Quiero decir que la soledad mata, que la falta de cariño enferma a la gente. Las estadísticas demuestran que las personas que han sufrido un infarto y viven solas tienen mayor riesgo de padecer un segundo ataque. Y los enfermos de cáncer metastásico que no se sienten solos duplican su porcentaje de supervivencia. ¿Todavía alguien duda del fulminante efecto del cariño? Pues aún puedo citar otro trabajo maravilloso, que además ha sido realizado por tres doctores españoles de un hospital de Córdoba (Roger Ruiz, Miguel Muñoz y Luis Pérula). Según este estudio, realizado sobre 110 pacientes que sufrían dolores crónicos, la buena comunicación entre el médico y el enfermo reducía el dolor hasta en un 20%. Es decir, a todos se les daba el mismo tratamiento paliativo; pero algunos se sentían queridos, escuchados y atendidos por sus médicos, y otros no.
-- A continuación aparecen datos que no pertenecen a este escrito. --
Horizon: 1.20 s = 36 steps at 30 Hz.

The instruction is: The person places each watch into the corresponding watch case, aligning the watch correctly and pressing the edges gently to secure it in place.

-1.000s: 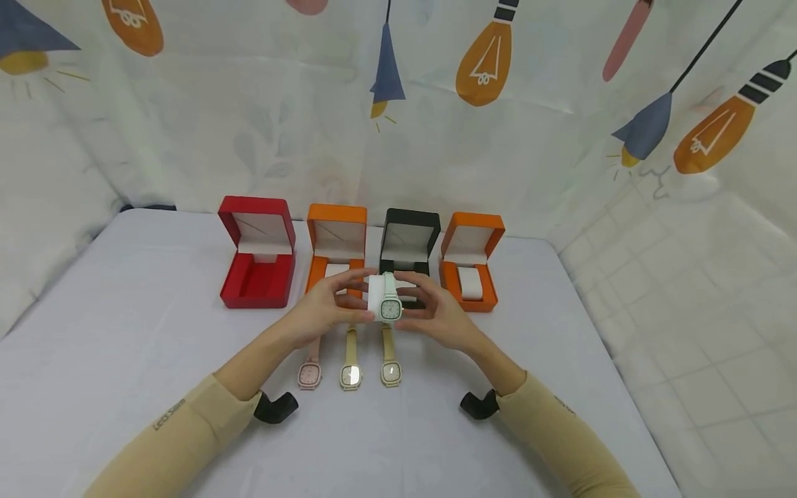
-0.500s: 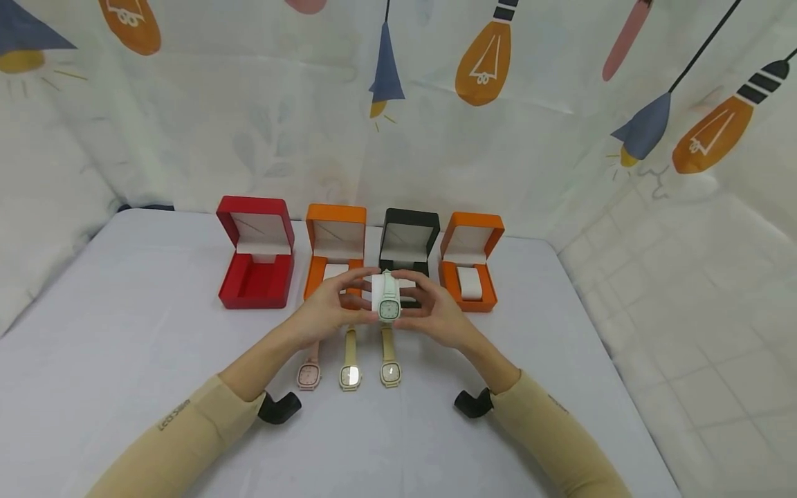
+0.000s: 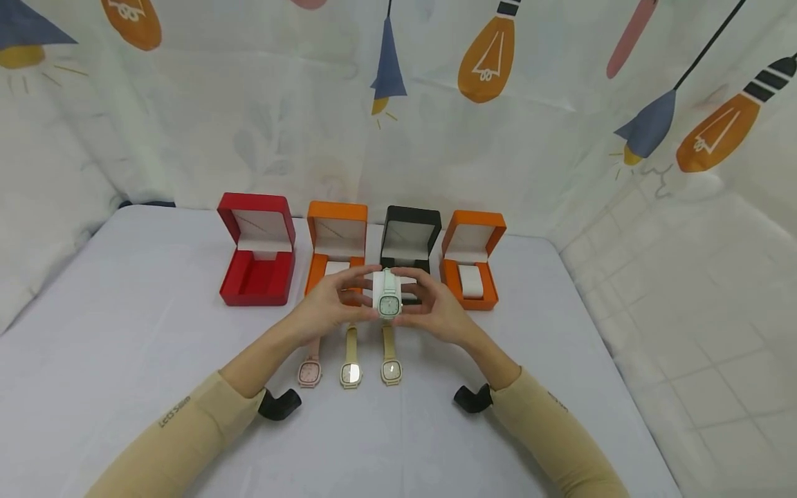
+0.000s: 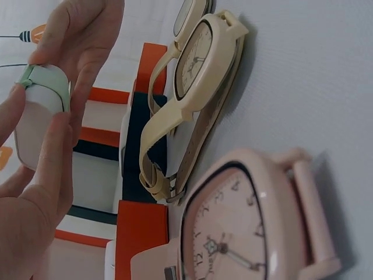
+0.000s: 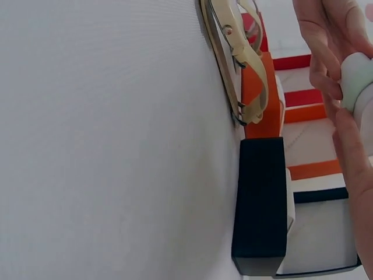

Y aquellos que creían carecer del afecto de sus terapeutas sufrían más. Les dolía el cuerpo, que es una manera de decir que les dolía la vida.


La existencia puede ser un lugar muy oscuro, y uno de los pocos recursos de que disponemos para iluminar las sombras es el afecto. No quisiera parecer una de esas petardas bienintencionadas pero simplonas que recomiendan realizar (y a veces perpetrar) una buena acción obligatoria al día, pero creo que intentar demostrar nuestro afecto a quienes tenemos alrededor (tocar, abrazar, decir) puede mejorar de manera apreciable nuestras vidas. Y, además, no vamos a ser menos que ese mono que decidió sabia y humanamente (porque son tan humanos, los primates) que era mejor amar a un león que no amar nada.